As always, we create the source data layer first. It is followed by the normalization layer. We already mentioned above that the initial data for the encoder will be only historical data and indicator parameters. This is reflected in the size of these neural layers.

//--- Input layer
   if(!(descr = new CLayerDescription()))
      return false;
   descr.type = defNeuronBaseOCL;
   int prev_count = descr.count = (HistoryBars * BarDescr);
   descr.window = 0;
   descr.activation = None;
   descr.optimization = ADAM;
   if(!actor.Add(descr))
     {
      delete descr;
      return false;
     }
//--- layer 1
   if(!(descr = new CLayerDescription()))
      return false;
   descr.type = defNeuronBatchNormOCL;
   descr.count = prev_count;
   descr.batch = 1000;
   descr.activation = None;
   descr.optimization = ADAM;
   if(!actor.Add(descr))
     {
      delete descr;
      return false;
     }

Next, we completely repeat the encoder architecture from the previous article. It consists of a block of convolutions. It is followed by 3 fully connected layers and ends with the encoder layers of the latent representation of the variational auto encoder. This is a slightly unusual solution for a complete model. We have already talked about the conventions of dividing algorithms and models. Let's look at the practical results.

//--- layer 2
   if(!(descr = new CLayerDescription()))
      return false;
   descr.type = defNeuronConvOCL;
   prev_count = descr.count = prev_count - 1;
   descr.window = 2;
   descr.step = 1;
   descr.window_out = 4;
   descr.activation = LReLU;
   descr.optimization = ADAM;
   if(!actor.Add(descr))
     {
      delete descr;
      return false;
     }
//--- layer 3
   if(!(descr = new CLayerDescription()))
      return false;
   descr.type = defNeuronProofOCL;
   prev_count = descr.count = prev_count;
   descr.window = 4;
   descr.step = 4;
   if(!actor.Add(descr))
     {
      delete descr;
      return false;
     }
//--- layer 4
   if(!(descr = new CLayerDescription()))
      return false;
   descr.type = defNeuronConvOCL;
   prev_count = descr.count = prev_count - 1;
   descr.window = 2;
   descr.step = 1;
   descr.window_out = 4;
   descr.activation = LReLU;
   descr.optimization = ADAM;
   if(!actor.Add(descr))
     {
      delete descr;
      return false;
     }
//--- layer 5
   if(!(descr = new CLayerDescription()))
      return false;
   descr.type = defNeuronProofOCL;
   prev_count = descr.count = prev_count;
   descr.window = 4;
   descr.step = 4;
   if(!actor.Add(descr))
     {
      delete descr;
      return false;
     }
//--- layer 6
   if(!(descr = new CLayerDescription()))
      return false;
   descr.type = defNeuronBaseOCL;
   descr.count = 256;
   descr.optimization = ADAM;
   descr.activation = TANH;
   if(!actor.Add(descr))
     {
      delete descr;
      return false;
     }
//--- layer 7
   if(!(descr = new CLayerDescription()))
      return false;
   descr.type = defNeuronBaseOCL;
   descr.count = 128;
   descr.activation = LReLU;
   descr.optimization = ADAM;
   if(!actor.Add(descr))
     {
      delete descr;
      return false;
     }
//--- layer 8
   if(!(descr = new CLayerDescription()))
      return false;
   descr.type = defNeuronBaseOCL;
   descr.count = 2 * NSkills;
   descr.activation = None;
   descr.optimization = ADAM;
   if(!actor.Add(descr))
     {
      delete descr;
      return false;
     }
//--- layer 9
   if(!(descr = new CLayerDescription()))
      return false;
   descr.type = defNeuronVAEOCL;
   descr.count = NSkills;
   if(!actor.Add(descr))
     {
      delete descr;
      return false;
     }

The encoder description is complete. Let's move on to creating our Agent. Its architecture begins with a layer of combining 2 data streams. The first stream is equal to the size of the encoder results. The second is equal to the size of the vector describing the task. We will use the description of the balance state as a vector for describing the task at hand.

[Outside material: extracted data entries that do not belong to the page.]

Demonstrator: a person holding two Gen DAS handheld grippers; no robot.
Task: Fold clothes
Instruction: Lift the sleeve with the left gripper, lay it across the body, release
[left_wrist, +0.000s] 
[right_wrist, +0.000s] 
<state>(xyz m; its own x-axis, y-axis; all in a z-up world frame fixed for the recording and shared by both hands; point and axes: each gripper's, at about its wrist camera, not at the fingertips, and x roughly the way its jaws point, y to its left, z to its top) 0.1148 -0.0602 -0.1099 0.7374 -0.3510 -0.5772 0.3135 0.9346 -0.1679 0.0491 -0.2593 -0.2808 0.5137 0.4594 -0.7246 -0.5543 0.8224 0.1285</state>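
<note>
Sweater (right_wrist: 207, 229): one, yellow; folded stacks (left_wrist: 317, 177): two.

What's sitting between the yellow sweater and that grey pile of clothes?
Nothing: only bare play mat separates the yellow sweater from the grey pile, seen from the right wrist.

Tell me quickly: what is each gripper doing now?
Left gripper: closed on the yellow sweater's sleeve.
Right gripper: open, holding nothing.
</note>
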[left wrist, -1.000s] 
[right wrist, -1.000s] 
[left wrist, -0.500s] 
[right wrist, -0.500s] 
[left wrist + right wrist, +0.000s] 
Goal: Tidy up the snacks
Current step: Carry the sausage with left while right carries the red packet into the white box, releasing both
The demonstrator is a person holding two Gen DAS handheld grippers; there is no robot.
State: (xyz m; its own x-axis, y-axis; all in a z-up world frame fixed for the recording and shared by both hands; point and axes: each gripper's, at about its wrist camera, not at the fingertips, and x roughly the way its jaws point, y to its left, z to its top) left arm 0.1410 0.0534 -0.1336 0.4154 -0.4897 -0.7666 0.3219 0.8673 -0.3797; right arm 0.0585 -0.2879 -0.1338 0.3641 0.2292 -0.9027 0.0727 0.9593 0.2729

In the theoretical part, we talked about the need for separability of subtasks. In our simplified scheme, we will use only 2 subtasks:

searching for the entry point into a position
searching for an exit point from a position

We indicated open positions in the structure of the account status description. Therefore, if the volume of open positions is "0", then the task is to open a position. Otherwise, we are looking for an exit point. The idea is simple and reminiscent of using a one-hot vector. The only difference is the volume of open positions. It will rarely be equal to "1" because we use the minimum lot and allow the simultaneous opening of several positions.

//--- layer 10
   if(!(descr = new CLayerDescription()))
      return false;
   descr.type = defNeuronConcatenate;
   descr.count = 256;
   descr.window=prev_count;
   descr.step=AccountDescr;
   descr.optimization = ADAM;
   descr.activation = TANH;
   if(!actor.Add(descr))
     {
      delete descr;
      return false;
     }

We use relative units when describing the state of an account. We expect their value to be close to the normalized data. Therefore, we will not use the batch normalization layer here.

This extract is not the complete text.